Problem to work on: In the listing below, find every line with the string "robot" and pull it out.

Dataset:
[Start of Attachment]
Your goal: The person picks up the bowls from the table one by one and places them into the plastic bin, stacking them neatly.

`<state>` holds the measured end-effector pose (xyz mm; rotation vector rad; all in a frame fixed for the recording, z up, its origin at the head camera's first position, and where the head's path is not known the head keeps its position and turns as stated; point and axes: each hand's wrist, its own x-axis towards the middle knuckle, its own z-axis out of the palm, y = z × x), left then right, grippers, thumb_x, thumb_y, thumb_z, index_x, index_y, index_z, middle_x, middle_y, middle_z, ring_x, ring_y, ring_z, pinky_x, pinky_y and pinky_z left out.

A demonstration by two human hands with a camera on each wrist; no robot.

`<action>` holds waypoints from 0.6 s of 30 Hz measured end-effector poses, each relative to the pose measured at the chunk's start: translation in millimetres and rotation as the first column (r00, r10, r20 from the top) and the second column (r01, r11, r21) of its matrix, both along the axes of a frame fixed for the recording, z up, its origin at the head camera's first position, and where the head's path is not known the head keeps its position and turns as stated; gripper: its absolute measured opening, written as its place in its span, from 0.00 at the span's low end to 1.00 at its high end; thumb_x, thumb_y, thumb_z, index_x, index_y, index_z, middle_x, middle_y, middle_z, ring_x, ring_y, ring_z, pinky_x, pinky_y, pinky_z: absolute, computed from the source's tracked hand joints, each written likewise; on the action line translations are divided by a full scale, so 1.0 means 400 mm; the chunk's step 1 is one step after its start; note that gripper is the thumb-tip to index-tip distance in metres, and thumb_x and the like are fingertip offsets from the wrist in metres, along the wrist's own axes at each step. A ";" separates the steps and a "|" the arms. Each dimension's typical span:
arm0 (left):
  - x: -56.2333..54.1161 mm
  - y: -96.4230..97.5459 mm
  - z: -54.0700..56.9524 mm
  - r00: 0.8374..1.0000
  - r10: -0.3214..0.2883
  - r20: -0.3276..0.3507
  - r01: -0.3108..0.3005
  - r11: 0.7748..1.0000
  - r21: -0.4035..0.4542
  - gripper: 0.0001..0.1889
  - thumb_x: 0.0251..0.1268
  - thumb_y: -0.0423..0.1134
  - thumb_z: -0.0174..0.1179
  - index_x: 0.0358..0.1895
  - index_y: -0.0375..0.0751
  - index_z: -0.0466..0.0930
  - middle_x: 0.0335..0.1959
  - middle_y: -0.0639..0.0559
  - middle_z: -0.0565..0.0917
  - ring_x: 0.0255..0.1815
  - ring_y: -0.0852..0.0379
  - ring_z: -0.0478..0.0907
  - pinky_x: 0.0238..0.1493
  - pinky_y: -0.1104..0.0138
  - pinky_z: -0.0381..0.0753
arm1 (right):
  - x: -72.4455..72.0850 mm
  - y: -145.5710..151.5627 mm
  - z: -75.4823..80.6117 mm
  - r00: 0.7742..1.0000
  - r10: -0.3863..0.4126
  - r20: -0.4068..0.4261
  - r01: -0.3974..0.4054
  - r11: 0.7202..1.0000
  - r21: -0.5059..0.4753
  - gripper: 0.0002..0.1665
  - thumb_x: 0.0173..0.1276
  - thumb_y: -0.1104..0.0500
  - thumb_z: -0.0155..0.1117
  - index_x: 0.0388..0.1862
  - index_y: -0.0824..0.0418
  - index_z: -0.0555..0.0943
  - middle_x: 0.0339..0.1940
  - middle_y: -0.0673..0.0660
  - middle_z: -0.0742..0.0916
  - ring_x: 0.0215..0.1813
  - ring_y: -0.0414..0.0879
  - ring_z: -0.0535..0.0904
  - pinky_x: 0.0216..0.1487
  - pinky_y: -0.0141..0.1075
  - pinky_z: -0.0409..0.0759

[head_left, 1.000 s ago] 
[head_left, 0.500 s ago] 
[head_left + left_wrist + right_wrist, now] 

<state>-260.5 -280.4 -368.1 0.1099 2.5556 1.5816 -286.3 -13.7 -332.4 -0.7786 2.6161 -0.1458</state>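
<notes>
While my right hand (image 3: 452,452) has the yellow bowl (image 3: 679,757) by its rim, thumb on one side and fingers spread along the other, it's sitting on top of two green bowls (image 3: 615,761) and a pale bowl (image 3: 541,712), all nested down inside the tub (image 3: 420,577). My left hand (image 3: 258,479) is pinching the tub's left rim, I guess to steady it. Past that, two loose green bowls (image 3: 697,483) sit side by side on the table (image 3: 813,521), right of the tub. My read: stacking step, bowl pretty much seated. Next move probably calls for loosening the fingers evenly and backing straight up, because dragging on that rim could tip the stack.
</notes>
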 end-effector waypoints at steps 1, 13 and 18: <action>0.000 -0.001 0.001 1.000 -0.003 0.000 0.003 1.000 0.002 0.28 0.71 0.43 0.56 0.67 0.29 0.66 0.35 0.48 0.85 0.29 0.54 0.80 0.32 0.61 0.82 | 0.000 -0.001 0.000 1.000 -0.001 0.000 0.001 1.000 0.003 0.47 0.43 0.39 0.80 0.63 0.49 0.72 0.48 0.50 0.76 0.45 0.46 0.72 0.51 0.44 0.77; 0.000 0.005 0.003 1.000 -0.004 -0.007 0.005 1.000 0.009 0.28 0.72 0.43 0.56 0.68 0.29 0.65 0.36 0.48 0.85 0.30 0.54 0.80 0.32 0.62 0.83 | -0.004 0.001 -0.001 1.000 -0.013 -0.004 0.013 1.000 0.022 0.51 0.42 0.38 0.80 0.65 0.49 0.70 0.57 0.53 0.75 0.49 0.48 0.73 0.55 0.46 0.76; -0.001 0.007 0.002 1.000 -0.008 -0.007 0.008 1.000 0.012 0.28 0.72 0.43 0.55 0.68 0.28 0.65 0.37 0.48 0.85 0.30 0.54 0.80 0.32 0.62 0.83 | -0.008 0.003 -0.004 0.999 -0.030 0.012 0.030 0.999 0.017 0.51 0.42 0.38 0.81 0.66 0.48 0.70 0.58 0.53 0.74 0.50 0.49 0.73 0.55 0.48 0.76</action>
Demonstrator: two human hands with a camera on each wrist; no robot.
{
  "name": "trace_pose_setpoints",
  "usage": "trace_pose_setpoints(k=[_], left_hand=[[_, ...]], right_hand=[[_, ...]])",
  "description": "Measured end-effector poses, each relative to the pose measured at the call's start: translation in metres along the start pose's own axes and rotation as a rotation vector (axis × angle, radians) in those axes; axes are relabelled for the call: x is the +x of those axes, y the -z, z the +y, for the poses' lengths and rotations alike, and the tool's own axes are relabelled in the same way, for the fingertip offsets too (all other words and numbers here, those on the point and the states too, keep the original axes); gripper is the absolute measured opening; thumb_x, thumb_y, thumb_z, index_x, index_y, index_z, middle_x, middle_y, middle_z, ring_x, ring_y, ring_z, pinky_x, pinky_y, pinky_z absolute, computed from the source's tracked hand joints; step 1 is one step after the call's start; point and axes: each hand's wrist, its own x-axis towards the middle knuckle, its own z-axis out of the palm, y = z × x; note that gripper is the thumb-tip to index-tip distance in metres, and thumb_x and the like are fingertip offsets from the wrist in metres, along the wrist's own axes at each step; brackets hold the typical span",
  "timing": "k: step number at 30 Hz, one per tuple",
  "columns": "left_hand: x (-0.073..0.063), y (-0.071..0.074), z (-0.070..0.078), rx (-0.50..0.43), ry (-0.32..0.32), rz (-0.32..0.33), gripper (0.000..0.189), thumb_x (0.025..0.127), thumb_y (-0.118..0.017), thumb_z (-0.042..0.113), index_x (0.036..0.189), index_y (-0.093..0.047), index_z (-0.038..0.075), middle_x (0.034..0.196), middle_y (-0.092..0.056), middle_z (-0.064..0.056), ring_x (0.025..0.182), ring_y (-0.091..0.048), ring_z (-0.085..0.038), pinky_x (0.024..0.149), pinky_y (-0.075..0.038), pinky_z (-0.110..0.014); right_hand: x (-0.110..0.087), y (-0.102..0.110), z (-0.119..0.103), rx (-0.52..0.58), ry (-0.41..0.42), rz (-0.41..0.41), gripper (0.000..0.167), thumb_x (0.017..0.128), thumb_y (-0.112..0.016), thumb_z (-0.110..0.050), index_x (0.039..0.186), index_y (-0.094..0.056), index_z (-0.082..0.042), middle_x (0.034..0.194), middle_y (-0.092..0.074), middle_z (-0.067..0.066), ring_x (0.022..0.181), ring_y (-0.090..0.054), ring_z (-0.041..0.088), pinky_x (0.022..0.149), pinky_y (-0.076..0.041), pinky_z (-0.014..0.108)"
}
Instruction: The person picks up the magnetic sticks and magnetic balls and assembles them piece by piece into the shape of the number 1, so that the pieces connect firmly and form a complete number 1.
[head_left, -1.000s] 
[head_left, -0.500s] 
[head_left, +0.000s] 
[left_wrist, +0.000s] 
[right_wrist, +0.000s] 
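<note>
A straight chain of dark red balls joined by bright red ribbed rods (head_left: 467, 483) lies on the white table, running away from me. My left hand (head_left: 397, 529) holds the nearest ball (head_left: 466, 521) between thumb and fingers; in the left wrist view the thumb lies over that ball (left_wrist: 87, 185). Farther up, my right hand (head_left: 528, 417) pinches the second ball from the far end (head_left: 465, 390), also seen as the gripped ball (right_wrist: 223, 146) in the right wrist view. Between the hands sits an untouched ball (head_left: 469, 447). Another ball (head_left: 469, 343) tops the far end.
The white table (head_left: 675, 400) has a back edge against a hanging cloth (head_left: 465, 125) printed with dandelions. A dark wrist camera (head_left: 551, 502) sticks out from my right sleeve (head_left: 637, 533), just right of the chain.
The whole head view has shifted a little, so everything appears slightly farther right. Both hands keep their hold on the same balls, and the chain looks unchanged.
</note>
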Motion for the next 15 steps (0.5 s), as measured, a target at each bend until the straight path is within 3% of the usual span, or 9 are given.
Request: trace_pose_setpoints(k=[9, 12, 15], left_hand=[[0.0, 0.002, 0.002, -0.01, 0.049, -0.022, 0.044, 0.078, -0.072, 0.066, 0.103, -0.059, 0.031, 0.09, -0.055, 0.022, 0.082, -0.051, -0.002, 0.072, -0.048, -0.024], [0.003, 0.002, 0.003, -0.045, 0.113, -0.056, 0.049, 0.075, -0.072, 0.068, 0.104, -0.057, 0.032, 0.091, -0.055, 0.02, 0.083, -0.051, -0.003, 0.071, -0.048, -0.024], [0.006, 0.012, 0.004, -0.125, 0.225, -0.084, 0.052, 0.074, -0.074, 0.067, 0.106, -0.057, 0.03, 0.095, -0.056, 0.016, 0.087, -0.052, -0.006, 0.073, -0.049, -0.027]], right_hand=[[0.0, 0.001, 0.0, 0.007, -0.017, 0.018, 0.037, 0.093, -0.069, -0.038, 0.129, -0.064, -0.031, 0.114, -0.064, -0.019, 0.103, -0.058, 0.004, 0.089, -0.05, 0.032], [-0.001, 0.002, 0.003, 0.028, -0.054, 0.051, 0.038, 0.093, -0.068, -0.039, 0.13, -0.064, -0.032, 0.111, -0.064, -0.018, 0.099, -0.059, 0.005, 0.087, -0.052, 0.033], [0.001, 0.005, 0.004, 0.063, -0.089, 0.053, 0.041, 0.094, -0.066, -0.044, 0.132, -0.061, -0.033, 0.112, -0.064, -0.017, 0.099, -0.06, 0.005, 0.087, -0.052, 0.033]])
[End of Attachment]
Finished exercise:
A demonstration by two human hands with a camera on each wrist; no robot.
Demonstrator: two human hands with a camera on each wrist; no robot.

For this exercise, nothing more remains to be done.